In 2003 Morgan was arrested on a Friday afternoon shortly after giving a press conference ,the government alleged he had incited violence. In the press conference he had said:

"From Monday, June 2, up to today June 6, Mugabe was not in charge of this country. He was busy marshalling his forces of repression against the sovereign will of the people of Zimbabwe. However, even in the context of the brutalities inflicted upon them, the people's spirit of resistance was not broken. The sound of gunfire will never silence their demand for change and freedom."

On March 11, 2007 a day after his 55th birthday, Tsvangirai was arrested on his way to a prayer rally in the Harare township of Highfield. He was heavily tortured by police, resulting in deep gashes on his head and a badly swollen eye. The event garnered an international outcry and was considered particularly brutal and extreme. He was tortured by a crack commando unit based at the army’s Cranborne Barracks on March 12, 2007 after being arrested and held at Machipisa Police Station in the Highfield suburb of Harare.

A Zimbabwean freelance cameraman, Edward Chikombo smuggled out of the country, television pictures of the badly injured opposition leader Morgan Tsvangirai after he was beaten. He was later abducted from his home in the Glenview township outside Harare. His body was later discovered near the village of Darwendale, 80 kilometres west of the capital, Harare. This has been part of a pattern of abductions and punishment beatings that has become a terrifying nightly ritual in Zimbabwe, where scores of opposition activists and their relatives have been attacked by government sanctioned gangs using unmarked cars and police-issued weapons.

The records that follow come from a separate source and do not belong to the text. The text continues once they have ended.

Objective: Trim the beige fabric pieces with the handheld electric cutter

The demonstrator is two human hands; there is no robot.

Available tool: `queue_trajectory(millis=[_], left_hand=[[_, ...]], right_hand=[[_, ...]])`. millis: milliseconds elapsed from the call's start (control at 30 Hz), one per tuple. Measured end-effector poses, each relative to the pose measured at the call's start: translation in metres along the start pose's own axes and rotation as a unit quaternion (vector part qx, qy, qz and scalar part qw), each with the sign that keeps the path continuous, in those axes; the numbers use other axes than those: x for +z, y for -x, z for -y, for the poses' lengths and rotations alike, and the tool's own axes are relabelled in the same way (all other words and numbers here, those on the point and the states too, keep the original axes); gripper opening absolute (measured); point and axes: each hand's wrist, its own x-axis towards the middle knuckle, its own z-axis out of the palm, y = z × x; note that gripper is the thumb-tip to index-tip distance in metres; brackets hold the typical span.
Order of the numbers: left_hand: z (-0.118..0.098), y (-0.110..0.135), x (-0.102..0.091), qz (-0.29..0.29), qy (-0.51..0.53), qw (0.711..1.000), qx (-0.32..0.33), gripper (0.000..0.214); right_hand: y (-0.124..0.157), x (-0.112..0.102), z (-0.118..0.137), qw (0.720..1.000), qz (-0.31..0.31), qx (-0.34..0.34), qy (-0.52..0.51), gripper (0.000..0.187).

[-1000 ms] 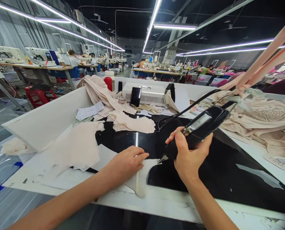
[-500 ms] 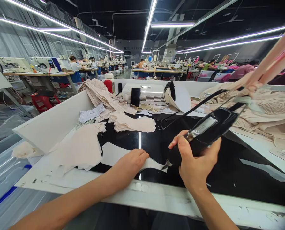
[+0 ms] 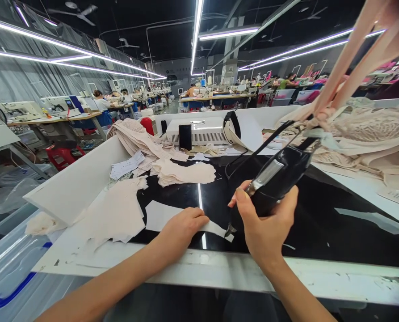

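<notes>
My left hand (image 3: 186, 223) is closed over a curved white fabric piece (image 3: 161, 215), fingers bent and pressed together, holding it against the black tabletop (image 3: 320, 223). My right hand (image 3: 266, 219) grips a black handheld electric cutter (image 3: 283, 167), tilted with its metal tip down. That tip touches the narrow right end of the white piece, where a small end bit sits at an angle. Peach elastic straps (image 3: 343, 85) are tied to the cutter's upper end, and a black cable runs from it. My right palm hides part of the cutter's body.
Beige fabric stacks (image 3: 115, 210) lie left of my hand, with another stack (image 3: 186, 172) beyond. A white vented box (image 3: 206, 132) and a phone (image 3: 185, 137) stand at the back. More beige fabric (image 3: 370, 134) is heaped right. A white panel (image 3: 75, 183) borders the left.
The view has shifted slightly. The cutter's tip has moved a little across the white piece's right end, and the end bit now sits at an angle. My left hand stays on the piece.
</notes>
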Motion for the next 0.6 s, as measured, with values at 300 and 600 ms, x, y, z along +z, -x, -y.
queue_trajectory(millis=[300,600], left_hand=[[0.003,0.004,-0.010,0.013,-0.022,0.999,0.026,0.042],[-0.016,0.004,-0.024,0.082,-0.090,0.992,0.011,0.031]], right_hand=[[0.006,0.003,-0.001,0.999,-0.026,0.035,0.025,0.056],[0.010,0.005,0.001,0.999,-0.025,0.032,0.025,0.056]])
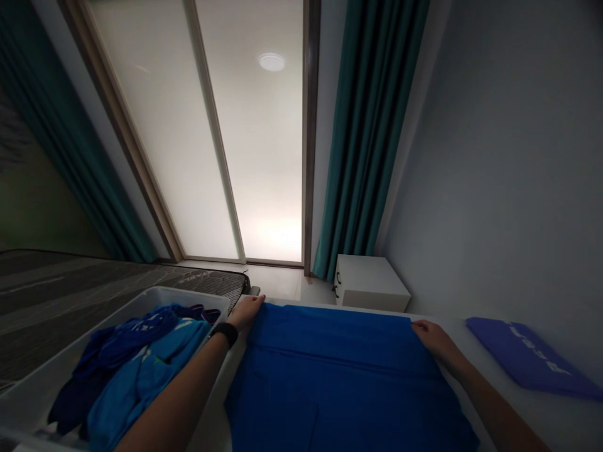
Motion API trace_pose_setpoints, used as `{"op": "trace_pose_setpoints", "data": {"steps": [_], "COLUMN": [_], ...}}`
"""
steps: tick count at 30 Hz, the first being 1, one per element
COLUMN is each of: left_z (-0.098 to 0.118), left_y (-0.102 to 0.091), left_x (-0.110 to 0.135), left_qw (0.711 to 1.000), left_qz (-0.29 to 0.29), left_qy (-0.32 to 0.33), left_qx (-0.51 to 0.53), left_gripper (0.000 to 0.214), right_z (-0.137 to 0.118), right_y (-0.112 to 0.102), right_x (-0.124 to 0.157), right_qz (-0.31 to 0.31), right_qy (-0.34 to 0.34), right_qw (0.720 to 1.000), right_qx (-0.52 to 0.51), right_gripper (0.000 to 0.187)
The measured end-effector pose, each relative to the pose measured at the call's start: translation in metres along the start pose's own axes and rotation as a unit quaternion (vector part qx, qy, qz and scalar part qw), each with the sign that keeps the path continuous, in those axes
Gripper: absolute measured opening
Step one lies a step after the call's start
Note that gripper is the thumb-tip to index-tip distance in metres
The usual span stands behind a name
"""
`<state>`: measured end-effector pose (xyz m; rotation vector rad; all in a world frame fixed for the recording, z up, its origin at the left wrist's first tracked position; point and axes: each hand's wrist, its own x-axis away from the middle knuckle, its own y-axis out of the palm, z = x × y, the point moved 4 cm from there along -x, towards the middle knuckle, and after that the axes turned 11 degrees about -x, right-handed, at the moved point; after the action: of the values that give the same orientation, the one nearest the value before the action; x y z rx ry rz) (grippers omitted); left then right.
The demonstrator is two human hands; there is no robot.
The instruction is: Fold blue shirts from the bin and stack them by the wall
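Two far corners of blue cloth (pixel 339 376) under left hand (pixel 247 312), right hand (pixel 431 337) — grip pinching or flat, cannot tell

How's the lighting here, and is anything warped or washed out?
Head view: dim overall; the frosted glass doors glow, washing out near the floor, with a lamp glare spot up top; the wide lens slants the curtain; the blue cloth looks sharp.
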<state>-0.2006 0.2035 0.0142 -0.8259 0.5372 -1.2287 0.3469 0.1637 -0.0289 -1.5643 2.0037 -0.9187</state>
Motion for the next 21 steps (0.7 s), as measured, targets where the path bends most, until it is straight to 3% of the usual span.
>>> {"op": "trace_pose_setpoints", "data": {"steps": [11,21], "left_z": [-0.003,-0.002], "left_y": [0.01,0.014], "left_x": [0.004,0.002], "left_qw": [0.998,0.997], "left_qz": [-0.04,0.074], "left_qy": [0.024,0.026], "left_qx": [0.044,-0.003], "left_gripper": [0.029,0.022], "right_z": [0.001,0.001], "right_y": [0.004,0.006], "right_x": [-0.017,-0.014], "right_qz": [0.036,0.072], "right_qy": [0.015,0.024], "right_qw": [0.999,0.992], "right_qx": [0.018,0.102], "right_gripper": [0.029,0.029]}}
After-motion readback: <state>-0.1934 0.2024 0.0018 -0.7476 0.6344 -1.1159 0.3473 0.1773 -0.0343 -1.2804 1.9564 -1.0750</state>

According to Hon Tendai Biti, the MDC’s Secretary General who was arrested along with him, he suffered a cracked skull and "must have passed out at least three times." Tsvangirai was subsequently admitted to the Intensive Care Unit (ICU) at a local hospital. Tsvangirai suffered a fractured skull and received blood transfusions for internal bleeding.

Tsvangirai was released, but on March 28, Zimbabwean police stormed the MDC national headquarters and once again arrested him, hours before he was to speak with the media about recent political violence in the country.

Despite all the harassment and great personal risk involved Morgan remains committed to the democratic struggle against dictatorship and tyranny in Zimbabwe until basic freedom and justice is achieved by the people of Zimbabwe.

After the 29 march 2008 harmonised election on the 11th of January 2009 Morgan Tsvangirai was inaugurated as the Prime Minister of Zimbabwe after months of negotiations with an insincere Mugabe.

On the 6th of March 2009 Amai Susan Nyaradzo Tsvangirai passed away in a road accident on her way to her Husband’s rural home in Buhera. It was a great loss to the people of Zimbabwe and the President and his family. The whole of Zimbabwe rallied behind the President and continue to identify him as the man of the people.